» WHAT YOU ARE ASKED TO DO:
The data follows this line. Copy verbatim the line with "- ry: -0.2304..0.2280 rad" and each line after it to the end.

__________________________________________________

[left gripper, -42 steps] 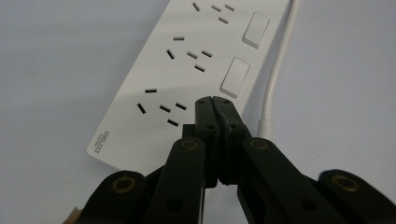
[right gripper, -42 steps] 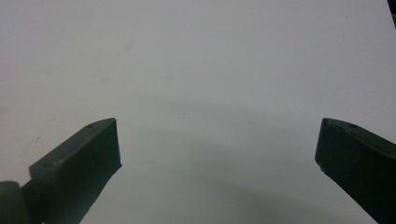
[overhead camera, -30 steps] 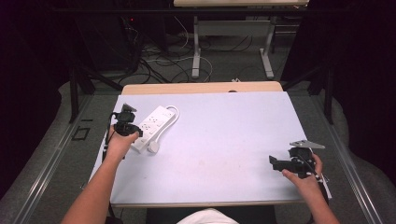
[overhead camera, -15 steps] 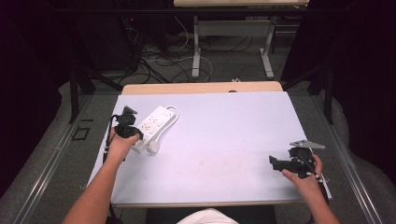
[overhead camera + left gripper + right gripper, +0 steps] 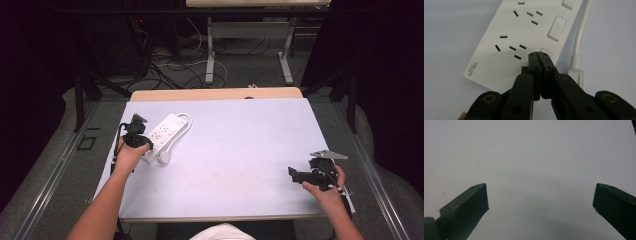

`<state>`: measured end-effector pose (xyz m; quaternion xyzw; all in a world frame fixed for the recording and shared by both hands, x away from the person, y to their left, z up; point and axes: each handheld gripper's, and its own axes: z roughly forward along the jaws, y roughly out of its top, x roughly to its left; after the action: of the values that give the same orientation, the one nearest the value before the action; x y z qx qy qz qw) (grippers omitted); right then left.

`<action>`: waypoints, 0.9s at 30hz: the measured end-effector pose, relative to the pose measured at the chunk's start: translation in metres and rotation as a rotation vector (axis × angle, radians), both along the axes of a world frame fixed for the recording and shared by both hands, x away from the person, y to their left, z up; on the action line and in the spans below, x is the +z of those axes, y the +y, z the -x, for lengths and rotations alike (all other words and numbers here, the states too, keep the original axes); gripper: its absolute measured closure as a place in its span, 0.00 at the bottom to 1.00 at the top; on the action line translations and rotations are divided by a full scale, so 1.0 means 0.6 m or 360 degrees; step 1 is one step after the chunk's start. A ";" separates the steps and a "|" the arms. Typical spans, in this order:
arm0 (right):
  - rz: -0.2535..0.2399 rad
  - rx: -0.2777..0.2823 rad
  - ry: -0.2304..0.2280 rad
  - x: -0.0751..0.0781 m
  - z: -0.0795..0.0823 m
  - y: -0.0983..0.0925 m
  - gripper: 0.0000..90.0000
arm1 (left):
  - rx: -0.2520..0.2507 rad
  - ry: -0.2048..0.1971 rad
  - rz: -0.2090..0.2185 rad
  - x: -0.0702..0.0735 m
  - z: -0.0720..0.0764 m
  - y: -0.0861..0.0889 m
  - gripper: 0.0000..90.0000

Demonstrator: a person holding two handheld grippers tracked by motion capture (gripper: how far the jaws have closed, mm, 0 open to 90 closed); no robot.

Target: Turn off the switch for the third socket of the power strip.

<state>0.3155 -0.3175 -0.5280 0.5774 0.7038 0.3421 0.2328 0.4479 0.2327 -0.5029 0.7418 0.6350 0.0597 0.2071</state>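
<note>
We find left gripper (image 5: pixel 539 53) jaws pressed together, empty, tips over power strip (image 5: pixel 164 131) switch (image 5: pixel 546 53) at table's (image 5: pixel 240 150) left edge. We judge step: pressing switch. Next: push straight down. Right gripper (image 5: pixel 296 175) jaws wide, idle.

We saw the white table (image 5: pixel 235 165) lying bare right of the power strip (image 5: pixel 165 131) — its cord and plug (image 5: pixel 165 158) hemmed the strip's near side.

One brand mark on the power strip

The power strip (image 5: pixel 524 37) bore a grey "DELIXI" logo, printed upside down near its corner; smaller lettering beside it was unreadable.
</note>
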 end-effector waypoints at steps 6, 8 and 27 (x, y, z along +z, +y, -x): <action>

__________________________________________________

» TASK RESULT:
  - ry: -0.2304..0.2280 rad
  - x: -0.0751..0.0781 m
  - z: -0.0795..0.0823 m
  - y: -0.0983..0.0925 m
  - gripper: 0.0000..90.0000
arm1 (left):
  - rx: -0.2520..0.2507 rad
  - ry: -0.2048..0.1971 rad
  - rz: -0.2090..0.2185 rad
  - x: -0.0702..0.0735 m
  - z: -0.0720..0.0764 m
  - y: -0.0861..0.0889 m
  - gripper: 0.0000..90.0000

Demonstrator: a person holding two handheld grippers tracked by motion capture (gripper: how far the jaws have closed, mm, 0 open to 90 closed); no robot.

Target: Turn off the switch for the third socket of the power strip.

<state>0.3155 -0.3175 -0.5280 0.5774 0.7038 0.3421 0.2328 0.4479 0.2327 -0.5029 0.7418 0.6350 0.0597 0.2071</state>
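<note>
We find left gripper (image 5: pixel 539 53) jaws pressed together, empty, tips over power strip (image 5: pixel 164 131) switch (image 5: pixel 546 53) at table's (image 5: pixel 240 150) left edge. We judge step: pressing switch. Next: push straight down. Right gripper (image 5: pixel 296 175) jaws wide, idle.

We saw the white table (image 5: pixel 235 165) lying bare right of the power strip (image 5: pixel 165 131) — its cord and plug (image 5: pixel 165 158) hemmed the strip's near side.

One brand mark on the power strip

The power strip (image 5: pixel 524 37) bore a grey "DELIXI" logo, printed upside down near its corner; smaller lettering beside it was unreadable.
</note>
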 end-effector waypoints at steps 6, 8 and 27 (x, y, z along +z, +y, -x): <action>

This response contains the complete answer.